- Try it
Exactly the lines from the first line of the listing through the line containing "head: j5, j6" should appear in the output, unchanged.

====

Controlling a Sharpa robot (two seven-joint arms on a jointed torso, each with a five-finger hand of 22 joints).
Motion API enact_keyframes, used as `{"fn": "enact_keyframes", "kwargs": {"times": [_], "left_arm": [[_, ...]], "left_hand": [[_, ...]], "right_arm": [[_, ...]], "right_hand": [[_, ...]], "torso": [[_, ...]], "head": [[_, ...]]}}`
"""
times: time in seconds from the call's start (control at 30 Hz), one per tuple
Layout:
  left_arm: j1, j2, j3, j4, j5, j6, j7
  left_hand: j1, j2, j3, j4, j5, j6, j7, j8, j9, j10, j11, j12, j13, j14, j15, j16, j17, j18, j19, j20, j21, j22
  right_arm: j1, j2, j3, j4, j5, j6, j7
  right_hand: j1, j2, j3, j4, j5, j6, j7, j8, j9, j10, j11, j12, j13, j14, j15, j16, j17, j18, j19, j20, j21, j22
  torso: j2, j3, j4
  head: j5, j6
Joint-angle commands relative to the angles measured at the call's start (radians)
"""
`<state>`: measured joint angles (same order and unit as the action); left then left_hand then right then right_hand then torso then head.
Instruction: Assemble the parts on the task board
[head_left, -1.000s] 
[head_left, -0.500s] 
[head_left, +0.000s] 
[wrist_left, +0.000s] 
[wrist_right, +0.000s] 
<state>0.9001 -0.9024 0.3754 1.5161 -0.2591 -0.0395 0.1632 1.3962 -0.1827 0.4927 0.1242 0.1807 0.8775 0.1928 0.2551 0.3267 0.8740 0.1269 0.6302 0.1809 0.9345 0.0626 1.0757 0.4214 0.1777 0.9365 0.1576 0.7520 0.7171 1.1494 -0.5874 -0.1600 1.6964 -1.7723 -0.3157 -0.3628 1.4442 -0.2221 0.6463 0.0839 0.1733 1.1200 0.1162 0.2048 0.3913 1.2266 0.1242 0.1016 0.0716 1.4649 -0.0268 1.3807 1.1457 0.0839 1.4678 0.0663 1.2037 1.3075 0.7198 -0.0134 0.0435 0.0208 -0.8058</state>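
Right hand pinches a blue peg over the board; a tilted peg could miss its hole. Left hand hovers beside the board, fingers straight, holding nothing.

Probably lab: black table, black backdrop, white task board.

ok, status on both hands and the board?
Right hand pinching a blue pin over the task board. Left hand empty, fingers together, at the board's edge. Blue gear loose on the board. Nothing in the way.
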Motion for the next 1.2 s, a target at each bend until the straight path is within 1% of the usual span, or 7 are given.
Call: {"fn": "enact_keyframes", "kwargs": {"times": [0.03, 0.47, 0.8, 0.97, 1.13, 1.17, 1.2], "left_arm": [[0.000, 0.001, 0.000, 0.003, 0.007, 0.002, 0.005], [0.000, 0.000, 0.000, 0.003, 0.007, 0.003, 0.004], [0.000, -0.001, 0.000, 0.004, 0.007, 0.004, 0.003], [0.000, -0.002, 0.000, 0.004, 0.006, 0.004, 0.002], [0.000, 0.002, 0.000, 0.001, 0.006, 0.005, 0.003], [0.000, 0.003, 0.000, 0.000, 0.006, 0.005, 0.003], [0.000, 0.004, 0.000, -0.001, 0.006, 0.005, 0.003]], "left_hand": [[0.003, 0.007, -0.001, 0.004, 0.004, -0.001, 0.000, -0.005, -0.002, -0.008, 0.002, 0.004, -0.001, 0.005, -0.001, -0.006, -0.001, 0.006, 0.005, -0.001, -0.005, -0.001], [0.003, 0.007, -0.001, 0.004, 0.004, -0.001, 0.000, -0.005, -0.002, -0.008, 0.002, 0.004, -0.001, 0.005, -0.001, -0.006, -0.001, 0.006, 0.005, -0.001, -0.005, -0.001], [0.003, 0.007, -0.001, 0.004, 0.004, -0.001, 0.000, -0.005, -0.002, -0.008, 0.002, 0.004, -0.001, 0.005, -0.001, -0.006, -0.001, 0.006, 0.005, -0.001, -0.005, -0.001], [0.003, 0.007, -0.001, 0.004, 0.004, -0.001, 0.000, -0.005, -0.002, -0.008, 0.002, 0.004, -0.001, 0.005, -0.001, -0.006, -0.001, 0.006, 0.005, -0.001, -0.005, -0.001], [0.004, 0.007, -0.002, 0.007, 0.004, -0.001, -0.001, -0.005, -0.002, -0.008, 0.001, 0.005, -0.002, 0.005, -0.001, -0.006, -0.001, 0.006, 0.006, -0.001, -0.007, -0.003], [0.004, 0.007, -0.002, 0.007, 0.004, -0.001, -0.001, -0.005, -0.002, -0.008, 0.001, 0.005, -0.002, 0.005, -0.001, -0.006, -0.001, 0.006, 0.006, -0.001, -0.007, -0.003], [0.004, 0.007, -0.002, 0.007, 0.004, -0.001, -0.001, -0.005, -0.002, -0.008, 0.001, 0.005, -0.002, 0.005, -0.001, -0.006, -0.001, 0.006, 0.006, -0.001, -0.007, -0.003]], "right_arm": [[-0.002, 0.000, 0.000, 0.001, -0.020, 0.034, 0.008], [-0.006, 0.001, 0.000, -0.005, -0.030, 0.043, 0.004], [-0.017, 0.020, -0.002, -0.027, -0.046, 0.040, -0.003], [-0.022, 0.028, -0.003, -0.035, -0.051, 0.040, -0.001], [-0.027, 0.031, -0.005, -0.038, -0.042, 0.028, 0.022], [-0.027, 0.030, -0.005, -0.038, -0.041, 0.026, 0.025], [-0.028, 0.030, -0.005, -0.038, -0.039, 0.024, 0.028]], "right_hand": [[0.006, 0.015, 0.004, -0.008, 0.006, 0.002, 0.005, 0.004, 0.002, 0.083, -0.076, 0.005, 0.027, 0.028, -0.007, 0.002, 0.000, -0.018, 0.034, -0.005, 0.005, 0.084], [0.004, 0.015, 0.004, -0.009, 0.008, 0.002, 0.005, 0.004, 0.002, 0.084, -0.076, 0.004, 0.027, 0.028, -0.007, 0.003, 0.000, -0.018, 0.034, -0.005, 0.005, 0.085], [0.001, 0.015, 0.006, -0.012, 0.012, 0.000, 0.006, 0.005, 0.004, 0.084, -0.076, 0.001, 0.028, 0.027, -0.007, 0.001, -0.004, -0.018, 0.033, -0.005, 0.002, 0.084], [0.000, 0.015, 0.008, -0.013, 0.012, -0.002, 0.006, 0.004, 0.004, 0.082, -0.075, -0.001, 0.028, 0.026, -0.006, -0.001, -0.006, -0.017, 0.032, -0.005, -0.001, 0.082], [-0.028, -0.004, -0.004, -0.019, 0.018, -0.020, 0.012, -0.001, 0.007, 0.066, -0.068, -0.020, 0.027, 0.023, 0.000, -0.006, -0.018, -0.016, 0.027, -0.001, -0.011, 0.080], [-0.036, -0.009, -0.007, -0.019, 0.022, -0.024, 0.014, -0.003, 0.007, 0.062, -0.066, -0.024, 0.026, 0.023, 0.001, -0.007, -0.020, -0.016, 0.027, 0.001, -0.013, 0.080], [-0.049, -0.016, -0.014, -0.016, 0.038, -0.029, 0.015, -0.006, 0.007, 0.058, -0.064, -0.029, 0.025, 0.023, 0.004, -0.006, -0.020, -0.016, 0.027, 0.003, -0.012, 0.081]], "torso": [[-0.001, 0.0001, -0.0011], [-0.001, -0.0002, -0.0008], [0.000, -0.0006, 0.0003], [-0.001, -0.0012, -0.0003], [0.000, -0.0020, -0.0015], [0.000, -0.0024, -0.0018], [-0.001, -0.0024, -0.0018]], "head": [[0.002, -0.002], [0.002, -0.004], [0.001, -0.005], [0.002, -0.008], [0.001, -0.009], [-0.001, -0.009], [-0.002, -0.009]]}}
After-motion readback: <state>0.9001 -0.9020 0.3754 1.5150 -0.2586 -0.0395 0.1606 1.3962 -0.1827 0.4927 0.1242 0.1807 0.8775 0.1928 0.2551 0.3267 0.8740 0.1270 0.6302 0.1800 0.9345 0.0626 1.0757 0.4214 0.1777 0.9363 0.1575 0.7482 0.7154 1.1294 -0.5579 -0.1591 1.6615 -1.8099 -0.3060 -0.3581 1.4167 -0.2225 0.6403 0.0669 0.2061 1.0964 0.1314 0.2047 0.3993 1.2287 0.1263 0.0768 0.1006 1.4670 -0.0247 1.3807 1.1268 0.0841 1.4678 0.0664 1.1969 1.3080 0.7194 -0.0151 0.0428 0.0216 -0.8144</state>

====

- Exercise solution
Controlling a Sharpa robot (two seven-joint arms on a jointed torso, each with a five-finger hand of 22 joints).
Motion API enact_keyframes, used as `{"fn": "enact_keyframes", "kwargs": {"times": [_], "left_arm": [[_, ...]], "left_hand": [[_, ...]], "right_arm": [[_, ...]], "right_hand": [[_, ...]], "torso": [[_, ...]], "head": [[_, ...]]}}`
"""
times: time in seconds from the call's start (control at 30 Hz), one per tuple
Layout:
  left_arm: j1, j2, j3, j4, j5, j6, j7
  left_hand: j1, j2, j3, j4, j5, j6, j7, j8, j9, j10, j11, j12, j13, j14, j15, j16, j17, j18, j19, j20, j21, j22
  right_arm: j1, j2, j3, j4, j5, j6, j7
  right_hand: j1, j2, j3, j4, j5, j6, j7, j8, j9, j10, j11, j12, j13, j14, j15, j16, j17, j18, j19, j20, j21, j22
  torso: j2, j3, j4
  head: j5, j6

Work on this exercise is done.